_Supplied information_:
== Segment start ==
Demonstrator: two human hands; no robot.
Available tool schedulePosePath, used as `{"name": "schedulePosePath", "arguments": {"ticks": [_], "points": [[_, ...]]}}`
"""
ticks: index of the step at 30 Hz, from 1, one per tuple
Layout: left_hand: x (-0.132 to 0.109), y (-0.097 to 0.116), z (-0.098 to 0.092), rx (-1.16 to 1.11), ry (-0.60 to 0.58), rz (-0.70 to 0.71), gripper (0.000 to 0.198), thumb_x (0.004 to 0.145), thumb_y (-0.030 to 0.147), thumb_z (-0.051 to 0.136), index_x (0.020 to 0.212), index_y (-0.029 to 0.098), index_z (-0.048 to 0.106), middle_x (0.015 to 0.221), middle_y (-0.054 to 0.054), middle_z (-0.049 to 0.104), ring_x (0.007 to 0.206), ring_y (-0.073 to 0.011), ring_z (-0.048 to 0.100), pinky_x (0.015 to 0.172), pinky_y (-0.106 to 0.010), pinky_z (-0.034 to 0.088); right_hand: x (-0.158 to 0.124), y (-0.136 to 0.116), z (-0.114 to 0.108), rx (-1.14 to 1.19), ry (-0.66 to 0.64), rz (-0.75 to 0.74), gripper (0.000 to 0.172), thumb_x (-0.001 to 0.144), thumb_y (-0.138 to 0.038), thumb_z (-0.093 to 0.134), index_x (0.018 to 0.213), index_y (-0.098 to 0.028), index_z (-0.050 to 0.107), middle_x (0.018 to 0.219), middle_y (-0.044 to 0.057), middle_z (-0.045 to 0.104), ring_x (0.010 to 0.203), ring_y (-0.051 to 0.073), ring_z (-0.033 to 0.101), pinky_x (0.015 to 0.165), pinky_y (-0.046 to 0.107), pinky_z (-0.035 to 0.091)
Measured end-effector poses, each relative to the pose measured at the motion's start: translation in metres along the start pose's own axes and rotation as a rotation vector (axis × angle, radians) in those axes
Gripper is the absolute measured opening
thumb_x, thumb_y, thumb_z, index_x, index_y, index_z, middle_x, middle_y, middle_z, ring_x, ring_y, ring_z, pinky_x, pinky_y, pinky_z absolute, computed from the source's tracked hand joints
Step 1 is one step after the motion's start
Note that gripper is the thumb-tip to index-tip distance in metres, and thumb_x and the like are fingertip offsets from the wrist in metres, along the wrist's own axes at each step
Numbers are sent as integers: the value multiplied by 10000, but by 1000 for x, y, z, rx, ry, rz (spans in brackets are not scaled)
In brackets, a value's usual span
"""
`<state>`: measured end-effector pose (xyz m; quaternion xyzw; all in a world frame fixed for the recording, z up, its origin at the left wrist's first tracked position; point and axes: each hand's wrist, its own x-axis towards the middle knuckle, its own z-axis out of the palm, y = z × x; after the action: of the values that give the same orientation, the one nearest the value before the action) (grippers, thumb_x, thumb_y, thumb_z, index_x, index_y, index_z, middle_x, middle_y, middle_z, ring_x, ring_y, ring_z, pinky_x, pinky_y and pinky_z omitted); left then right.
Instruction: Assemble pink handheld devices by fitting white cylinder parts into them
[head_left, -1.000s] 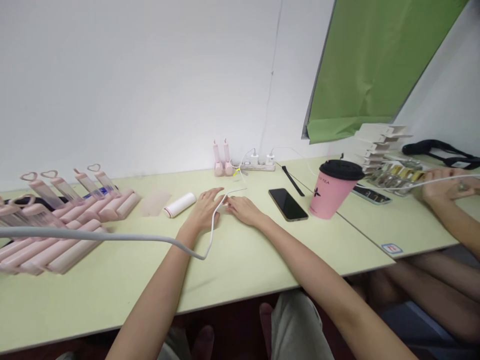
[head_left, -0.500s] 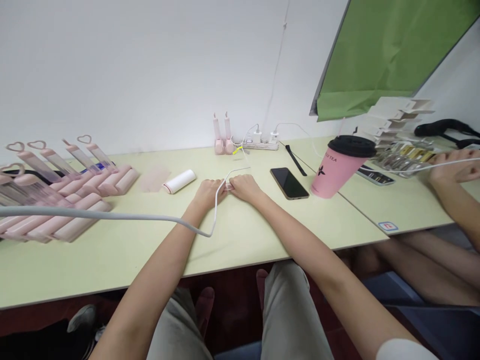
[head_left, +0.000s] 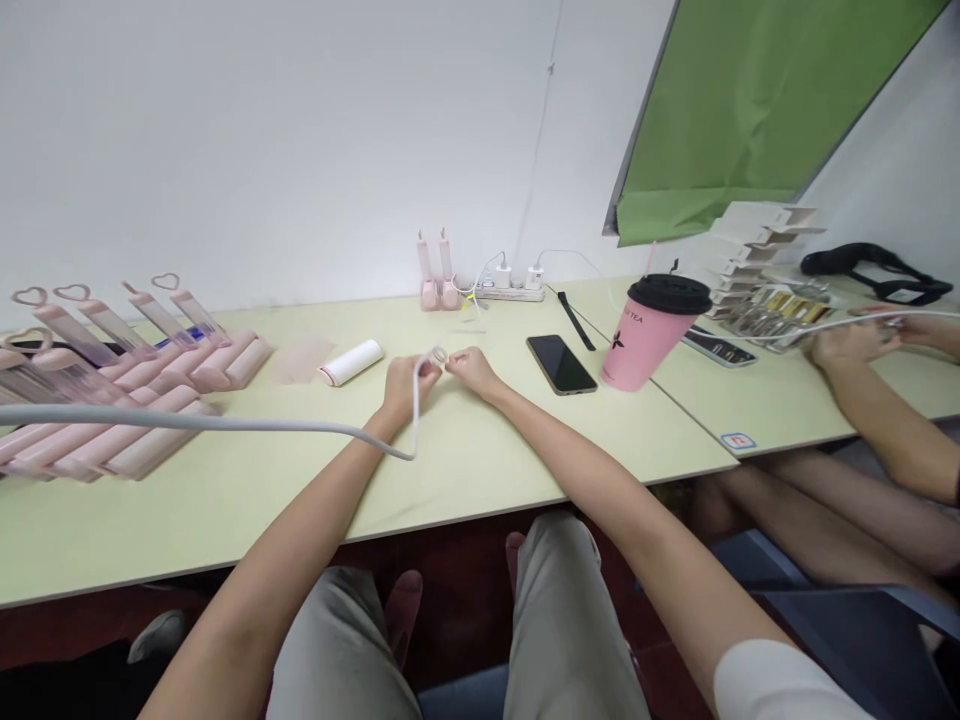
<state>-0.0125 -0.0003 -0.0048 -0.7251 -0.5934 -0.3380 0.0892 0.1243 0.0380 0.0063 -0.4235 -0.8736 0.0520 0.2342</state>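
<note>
My left hand (head_left: pixel 407 385) and my right hand (head_left: pixel 469 370) rest close together on the pale green table (head_left: pixel 465 470), both with fingers pinched. A thin white cable (head_left: pixel 437 352) arcs in a small loop between their fingertips, then runs down past my left wrist. Left of my hands lies a white cylinder (head_left: pixel 351 362). A black phone (head_left: pixel 561 363) lies face up just right of my right hand.
A pink lidded cup (head_left: pixel 651 333) stands beyond the phone. Rows of pink holders with heart-topped tubes (head_left: pixel 135 390) fill the left side. A power strip (head_left: pixel 510 293) and two pink devices (head_left: pixel 433 275) sit by the wall. A co-worker's hands (head_left: pixel 847 345) work at the right, near stacked white boxes (head_left: pixel 757 240).
My hands have lifted from flat on the table into pinches. The white cable, which stretched away toward the wall, is now gathered into a small loop between my fingers.
</note>
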Motion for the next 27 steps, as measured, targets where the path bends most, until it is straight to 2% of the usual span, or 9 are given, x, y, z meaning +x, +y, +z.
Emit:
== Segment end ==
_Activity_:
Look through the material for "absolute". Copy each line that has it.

_Solution to the problem_:
Gripper is the absolute measured opening
thumb_x, thumb_y, thumb_z, index_x, index_y, index_z, middle_x, middle_y, middle_z, ring_x, ring_y, ring_z, pinky_x, pinky_y, pinky_z absolute, computed from the source's tracked hand joints

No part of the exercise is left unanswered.